**Exercise aim**
Return the data that follows exactly as it appears. Pictures do not belong in the copy.

**Data segment**
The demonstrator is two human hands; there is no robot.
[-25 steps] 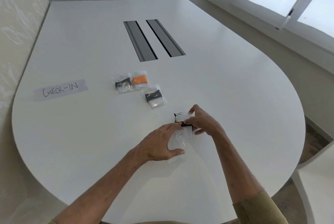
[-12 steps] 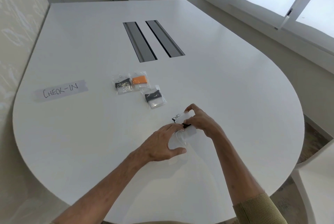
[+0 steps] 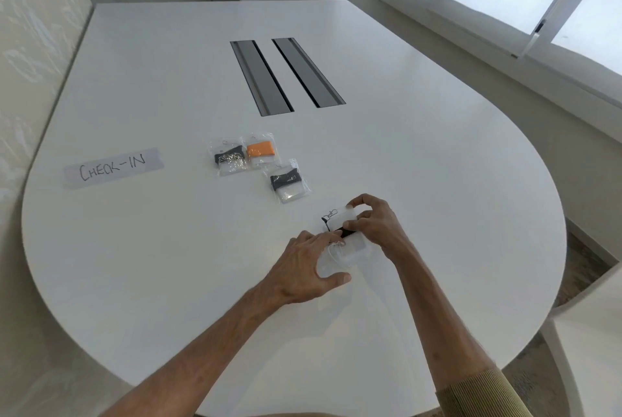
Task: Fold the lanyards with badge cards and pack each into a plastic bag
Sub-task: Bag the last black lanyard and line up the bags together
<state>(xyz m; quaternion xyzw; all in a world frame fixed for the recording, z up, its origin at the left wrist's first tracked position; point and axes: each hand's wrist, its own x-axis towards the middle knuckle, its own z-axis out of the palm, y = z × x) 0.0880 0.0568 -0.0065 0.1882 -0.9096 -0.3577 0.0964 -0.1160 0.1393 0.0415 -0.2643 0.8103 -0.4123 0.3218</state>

**Result**
The demonstrator is two human hands; there is no robot.
[-25 steps] 
[-12 steps] 
[+0 steps] 
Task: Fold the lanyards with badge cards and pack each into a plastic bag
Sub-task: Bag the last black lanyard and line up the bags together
<state>(xyz m; quaternion xyzw; all in a world frame fixed for the recording, z up, its origin at the left wrist's first tracked position; point and axes: each hand's wrist, its own x-axis towards the middle knuckle, its own z-axis out of the palm, y = z × x) 0.0880 0.0568 -0.0065 0.1882 -0.9096 -0.3577 0.0964 -0.1160 0.1393 0.0415 -0.2643 0.8103 -0.4123 0.3218</state>

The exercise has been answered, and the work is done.